Task prompt:
Reproduce every line of the listing exactly.

Collected material:
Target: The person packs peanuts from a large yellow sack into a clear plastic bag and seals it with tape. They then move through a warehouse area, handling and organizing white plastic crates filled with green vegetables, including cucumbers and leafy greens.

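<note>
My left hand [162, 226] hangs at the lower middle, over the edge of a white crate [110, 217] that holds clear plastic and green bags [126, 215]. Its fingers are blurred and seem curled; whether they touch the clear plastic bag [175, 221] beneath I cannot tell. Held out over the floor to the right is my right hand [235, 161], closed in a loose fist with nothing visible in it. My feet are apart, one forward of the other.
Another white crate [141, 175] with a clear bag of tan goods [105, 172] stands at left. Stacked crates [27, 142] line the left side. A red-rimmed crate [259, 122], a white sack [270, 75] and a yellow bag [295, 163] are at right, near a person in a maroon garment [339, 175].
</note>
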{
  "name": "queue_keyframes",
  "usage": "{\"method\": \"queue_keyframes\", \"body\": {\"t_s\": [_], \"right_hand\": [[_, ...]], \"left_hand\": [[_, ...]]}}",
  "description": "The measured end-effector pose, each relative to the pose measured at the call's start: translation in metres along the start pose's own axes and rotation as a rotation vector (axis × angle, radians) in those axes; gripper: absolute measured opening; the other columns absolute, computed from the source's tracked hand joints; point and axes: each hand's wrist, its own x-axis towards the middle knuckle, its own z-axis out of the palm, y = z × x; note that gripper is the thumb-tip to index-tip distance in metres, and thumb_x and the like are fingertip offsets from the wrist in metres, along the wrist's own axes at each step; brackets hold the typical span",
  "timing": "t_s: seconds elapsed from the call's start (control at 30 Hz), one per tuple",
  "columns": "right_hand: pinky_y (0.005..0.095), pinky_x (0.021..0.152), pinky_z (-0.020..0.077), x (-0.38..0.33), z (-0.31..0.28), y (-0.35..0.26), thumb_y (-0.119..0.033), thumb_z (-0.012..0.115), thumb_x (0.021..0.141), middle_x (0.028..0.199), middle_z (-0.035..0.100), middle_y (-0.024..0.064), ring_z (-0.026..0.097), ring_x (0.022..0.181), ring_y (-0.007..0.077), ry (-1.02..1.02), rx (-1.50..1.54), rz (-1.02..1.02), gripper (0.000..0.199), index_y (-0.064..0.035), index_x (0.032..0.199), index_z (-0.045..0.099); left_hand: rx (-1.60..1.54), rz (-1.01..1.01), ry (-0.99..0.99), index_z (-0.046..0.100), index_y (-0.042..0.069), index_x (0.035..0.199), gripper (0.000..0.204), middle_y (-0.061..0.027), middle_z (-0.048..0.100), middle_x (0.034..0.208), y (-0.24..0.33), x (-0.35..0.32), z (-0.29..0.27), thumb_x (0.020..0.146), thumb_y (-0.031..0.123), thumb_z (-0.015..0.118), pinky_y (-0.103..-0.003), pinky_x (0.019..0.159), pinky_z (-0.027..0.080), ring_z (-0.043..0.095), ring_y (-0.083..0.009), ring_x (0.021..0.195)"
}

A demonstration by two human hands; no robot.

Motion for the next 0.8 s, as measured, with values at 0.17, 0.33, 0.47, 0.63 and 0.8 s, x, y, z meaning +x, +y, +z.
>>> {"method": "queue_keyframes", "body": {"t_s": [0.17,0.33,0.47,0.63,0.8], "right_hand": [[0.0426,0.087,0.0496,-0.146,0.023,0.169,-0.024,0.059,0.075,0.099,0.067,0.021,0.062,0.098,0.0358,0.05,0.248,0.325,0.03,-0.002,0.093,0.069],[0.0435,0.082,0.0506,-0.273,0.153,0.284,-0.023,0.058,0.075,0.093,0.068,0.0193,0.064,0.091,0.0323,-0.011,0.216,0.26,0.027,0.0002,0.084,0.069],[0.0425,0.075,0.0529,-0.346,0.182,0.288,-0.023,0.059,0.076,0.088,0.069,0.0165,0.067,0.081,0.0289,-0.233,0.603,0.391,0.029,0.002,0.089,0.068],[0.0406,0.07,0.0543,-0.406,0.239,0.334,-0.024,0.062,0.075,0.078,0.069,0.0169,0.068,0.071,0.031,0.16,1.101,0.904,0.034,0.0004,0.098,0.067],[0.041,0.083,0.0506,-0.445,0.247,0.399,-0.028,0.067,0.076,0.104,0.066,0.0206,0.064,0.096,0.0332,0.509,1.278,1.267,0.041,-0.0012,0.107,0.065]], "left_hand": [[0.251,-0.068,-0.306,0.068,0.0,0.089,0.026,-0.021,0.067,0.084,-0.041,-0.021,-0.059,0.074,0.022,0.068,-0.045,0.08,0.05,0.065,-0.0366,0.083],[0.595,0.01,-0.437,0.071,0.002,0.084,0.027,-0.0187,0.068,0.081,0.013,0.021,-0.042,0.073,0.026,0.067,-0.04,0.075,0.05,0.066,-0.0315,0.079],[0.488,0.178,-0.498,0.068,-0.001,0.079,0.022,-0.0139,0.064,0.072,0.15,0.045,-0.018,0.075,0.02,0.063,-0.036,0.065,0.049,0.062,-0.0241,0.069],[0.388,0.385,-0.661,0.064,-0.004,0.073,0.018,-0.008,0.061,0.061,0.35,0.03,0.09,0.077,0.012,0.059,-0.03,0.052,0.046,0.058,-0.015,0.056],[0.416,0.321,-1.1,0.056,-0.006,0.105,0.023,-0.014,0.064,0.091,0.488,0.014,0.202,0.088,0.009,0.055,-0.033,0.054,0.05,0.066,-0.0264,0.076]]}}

Written response:
Target: The person packs peanuts from a large yellow sack into a clear plastic bag and seals it with tape. They then move through a warehouse area, handling and organizing white plastic crates filled with green vegetables, including cucumbers and leafy greens.

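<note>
My left hand [162, 226] hangs at the lower middle, over the edge of a white crate [110, 217] that holds clear plastic and green bags [126, 215]. Its fingers are blurred and seem curled; whether they touch the clear plastic bag [175, 221] beneath I cannot tell. Held out over the floor to the right is my right hand [235, 161], closed in a loose fist with nothing visible in it. My feet are apart, one forward of the other.
Another white crate [141, 175] with a clear bag of tan goods [105, 172] stands at left. Stacked crates [27, 142] line the left side. A red-rimmed crate [259, 122], a white sack [270, 75] and a yellow bag [295, 163] are at right, near a person in a maroon garment [339, 175].
</note>
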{
  "name": "queue_keyframes",
  "usage": "{\"method\": \"queue_keyframes\", \"body\": {\"t_s\": [_], \"right_hand\": [[_, ...]], \"left_hand\": [[_, ...]]}}",
  "description": "The measured end-effector pose, each relative to the pose measured at the call's start: translation in metres along the start pose's own axes and rotation as a rotation vector (axis × angle, radians) in those axes; gripper: absolute measured opening; the other columns absolute, computed from the source's tracked hand joints; point and axes: each hand's wrist, its own x-axis towards the middle knuckle, its own z-axis out of the palm, y = z × x; note that gripper is the thumb-tip to index-tip distance in metres, and thumb_x and the like are fingertip offsets from the wrist in metres, along the wrist's own axes at each step; brackets hold the typical span",
  "timing": "t_s: seconds elapsed from the call's start (control at 30 Hz), one per tuple",
  "columns": "right_hand: pinky_y (0.005..0.095), pinky_x (0.021..0.152), pinky_z (-0.020..0.077), x (-0.38..0.33), z (-0.31..0.28), y (-0.35..0.26), thumb_y (-0.119..0.033), thumb_z (-0.012..0.115), thumb_x (0.021..0.141), middle_x (0.028..0.199), middle_z (-0.035..0.100), middle_y (-0.024..0.064), ring_z (-0.026..0.097), ring_x (0.022..0.181), ring_y (-0.007..0.077), ry (-1.02..1.02), rx (-1.50..1.54), rz (-1.02..1.02), gripper (0.000..0.199), index_y (-0.064..0.035), index_x (0.032..0.199), index_z (-0.045..0.099); left_hand: rx (-1.60..1.54), rz (-1.01..1.01), ry (-0.99..0.99), index_z (-0.046..0.100), index_y (-0.042..0.069), index_x (0.035..0.199), gripper (0.000..0.204), middle_y (-0.061..0.027), middle_z (-0.048..0.100), middle_x (0.034..0.208), y (-0.24..0.33), x (-0.35..0.32), z (-0.29..0.27), thumb_x (0.020..0.146), thumb_y (-0.031..0.123), thumb_z (-0.015..0.118), pinky_y (-0.103..-0.003), pinky_x (0.019..0.159), pinky_z (-0.027..0.080), ring_z (-0.043..0.095), ring_y (-0.083..0.009), ring_x (0.021..0.195)"
}

A demonstration by two human hands; no robot.

Motion for the next 0.8 s, as measured, with values at 0.17, 0.33, 0.47, 0.63 and 0.8 s, x, y, z meaning +x, +y, +z.
>>> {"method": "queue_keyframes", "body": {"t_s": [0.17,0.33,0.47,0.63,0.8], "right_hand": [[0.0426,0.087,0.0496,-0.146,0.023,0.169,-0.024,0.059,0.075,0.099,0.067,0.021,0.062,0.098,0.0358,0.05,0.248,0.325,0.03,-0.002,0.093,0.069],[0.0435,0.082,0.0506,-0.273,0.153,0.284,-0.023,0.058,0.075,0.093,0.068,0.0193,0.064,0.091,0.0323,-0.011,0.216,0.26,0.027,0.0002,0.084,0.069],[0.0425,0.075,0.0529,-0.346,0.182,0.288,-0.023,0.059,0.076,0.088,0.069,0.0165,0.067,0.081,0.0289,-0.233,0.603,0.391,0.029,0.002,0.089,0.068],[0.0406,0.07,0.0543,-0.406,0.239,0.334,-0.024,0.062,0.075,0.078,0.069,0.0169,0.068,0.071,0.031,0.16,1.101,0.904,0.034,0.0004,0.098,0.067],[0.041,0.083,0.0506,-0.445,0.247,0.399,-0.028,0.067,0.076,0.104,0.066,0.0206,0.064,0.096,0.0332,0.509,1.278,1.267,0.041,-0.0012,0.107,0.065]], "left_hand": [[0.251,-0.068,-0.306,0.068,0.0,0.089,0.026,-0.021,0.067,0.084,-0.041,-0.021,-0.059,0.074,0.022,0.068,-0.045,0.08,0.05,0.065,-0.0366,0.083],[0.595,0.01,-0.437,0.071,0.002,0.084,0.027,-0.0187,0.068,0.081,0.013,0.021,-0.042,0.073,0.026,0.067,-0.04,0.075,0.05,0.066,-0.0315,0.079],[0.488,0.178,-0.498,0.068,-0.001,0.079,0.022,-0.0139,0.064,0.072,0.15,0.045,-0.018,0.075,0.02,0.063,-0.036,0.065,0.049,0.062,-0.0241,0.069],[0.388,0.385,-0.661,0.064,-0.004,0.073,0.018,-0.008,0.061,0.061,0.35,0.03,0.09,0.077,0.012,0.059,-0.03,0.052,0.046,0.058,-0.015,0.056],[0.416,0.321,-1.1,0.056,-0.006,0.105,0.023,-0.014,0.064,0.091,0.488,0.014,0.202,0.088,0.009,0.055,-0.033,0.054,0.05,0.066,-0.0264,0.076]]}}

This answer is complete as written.